**Requirement:** Count how many lines in the data hold the word "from", and give that number alone.

(Beginning of Given material)

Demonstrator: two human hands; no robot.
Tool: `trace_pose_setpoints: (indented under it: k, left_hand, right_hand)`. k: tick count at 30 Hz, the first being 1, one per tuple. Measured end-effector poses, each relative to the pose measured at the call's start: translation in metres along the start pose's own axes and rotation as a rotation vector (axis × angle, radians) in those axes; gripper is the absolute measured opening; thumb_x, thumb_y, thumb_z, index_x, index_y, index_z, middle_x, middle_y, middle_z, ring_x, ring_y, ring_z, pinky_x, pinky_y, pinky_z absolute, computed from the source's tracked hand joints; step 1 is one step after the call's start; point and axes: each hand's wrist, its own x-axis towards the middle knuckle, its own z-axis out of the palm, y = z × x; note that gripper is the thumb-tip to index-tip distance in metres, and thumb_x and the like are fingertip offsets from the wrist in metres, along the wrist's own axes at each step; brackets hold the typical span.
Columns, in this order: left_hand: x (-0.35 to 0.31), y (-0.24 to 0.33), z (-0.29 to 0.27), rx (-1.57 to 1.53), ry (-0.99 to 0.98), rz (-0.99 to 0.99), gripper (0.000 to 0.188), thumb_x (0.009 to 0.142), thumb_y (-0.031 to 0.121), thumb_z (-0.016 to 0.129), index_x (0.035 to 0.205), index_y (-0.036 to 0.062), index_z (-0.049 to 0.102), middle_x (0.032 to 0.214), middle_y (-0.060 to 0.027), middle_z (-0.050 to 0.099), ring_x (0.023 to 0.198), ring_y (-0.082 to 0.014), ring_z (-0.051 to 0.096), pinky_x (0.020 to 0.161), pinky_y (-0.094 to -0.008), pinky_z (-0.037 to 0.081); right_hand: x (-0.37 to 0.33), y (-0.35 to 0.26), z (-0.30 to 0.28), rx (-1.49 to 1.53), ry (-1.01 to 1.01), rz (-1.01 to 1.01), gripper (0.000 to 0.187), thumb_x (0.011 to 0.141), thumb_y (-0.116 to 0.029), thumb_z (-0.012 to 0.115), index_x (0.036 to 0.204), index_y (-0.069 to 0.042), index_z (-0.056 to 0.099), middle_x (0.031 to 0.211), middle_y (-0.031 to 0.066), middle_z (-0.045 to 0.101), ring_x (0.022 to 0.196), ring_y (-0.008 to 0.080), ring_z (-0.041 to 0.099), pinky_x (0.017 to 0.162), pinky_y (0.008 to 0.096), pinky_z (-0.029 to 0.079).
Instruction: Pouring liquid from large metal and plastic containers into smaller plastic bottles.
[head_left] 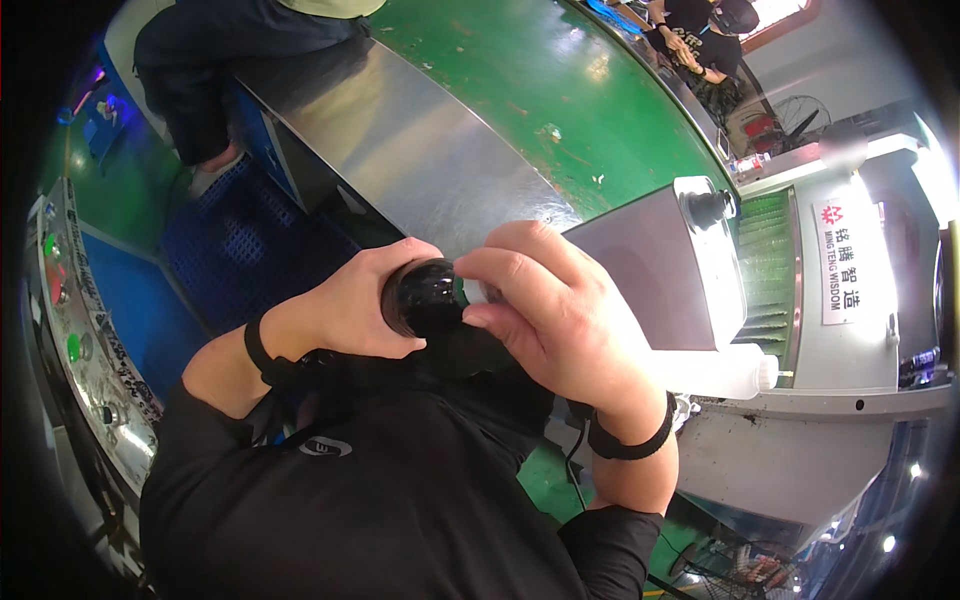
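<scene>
My left hand (pixel 345 300) is wrapped round a glossy black bottle (pixel 422 298) held in front of my chest. A small whitish cap (pixel 475 291) with a dark green edge sits at the bottle's right side. The thumb and fingers of my right hand (pixel 575 315) are closed on that cap. Whether the cap is screwed tight or loose I cannot tell. Just beyond my right hand stands a grey rectangular metal can (pixel 650 262) with a black cap (pixel 709 208). Beside my right wrist lies a white plastic bottle (pixel 715 371).
A steel bench top (pixel 400 120) stretches ahead of me. A seated person's dark trouser leg (pixel 190 75) is at the far left, above a blue plastic grid (pixel 250 225). A button panel (pixel 75 330) curves along the left; a white machine (pixel 850 260) stands right. Another person (pixel 705 45) is at the far right.
</scene>
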Motion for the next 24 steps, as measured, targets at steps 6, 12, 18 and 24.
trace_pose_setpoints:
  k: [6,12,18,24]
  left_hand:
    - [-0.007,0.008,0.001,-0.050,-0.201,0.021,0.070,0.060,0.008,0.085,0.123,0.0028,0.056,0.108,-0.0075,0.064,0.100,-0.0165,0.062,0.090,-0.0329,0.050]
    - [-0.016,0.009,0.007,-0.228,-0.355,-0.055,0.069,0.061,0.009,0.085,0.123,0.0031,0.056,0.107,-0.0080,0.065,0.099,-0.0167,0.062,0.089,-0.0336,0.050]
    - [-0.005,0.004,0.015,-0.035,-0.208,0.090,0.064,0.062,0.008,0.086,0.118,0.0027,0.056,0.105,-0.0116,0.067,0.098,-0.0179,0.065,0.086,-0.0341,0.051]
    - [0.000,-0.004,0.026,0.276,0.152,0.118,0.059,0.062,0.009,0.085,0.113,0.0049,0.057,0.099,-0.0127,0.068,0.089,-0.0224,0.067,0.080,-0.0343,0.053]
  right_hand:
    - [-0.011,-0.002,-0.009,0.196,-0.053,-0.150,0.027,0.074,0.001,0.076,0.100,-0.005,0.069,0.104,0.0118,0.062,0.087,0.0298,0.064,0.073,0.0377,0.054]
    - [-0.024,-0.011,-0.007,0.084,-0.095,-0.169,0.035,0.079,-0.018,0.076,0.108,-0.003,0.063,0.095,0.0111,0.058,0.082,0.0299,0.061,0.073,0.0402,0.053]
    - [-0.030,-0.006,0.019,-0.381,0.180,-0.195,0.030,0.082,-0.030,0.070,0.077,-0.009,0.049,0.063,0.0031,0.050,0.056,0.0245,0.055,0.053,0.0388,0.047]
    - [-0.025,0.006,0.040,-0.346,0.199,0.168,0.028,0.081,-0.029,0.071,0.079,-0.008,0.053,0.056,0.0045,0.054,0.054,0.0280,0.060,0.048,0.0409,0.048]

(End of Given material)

**Problem solution:** 2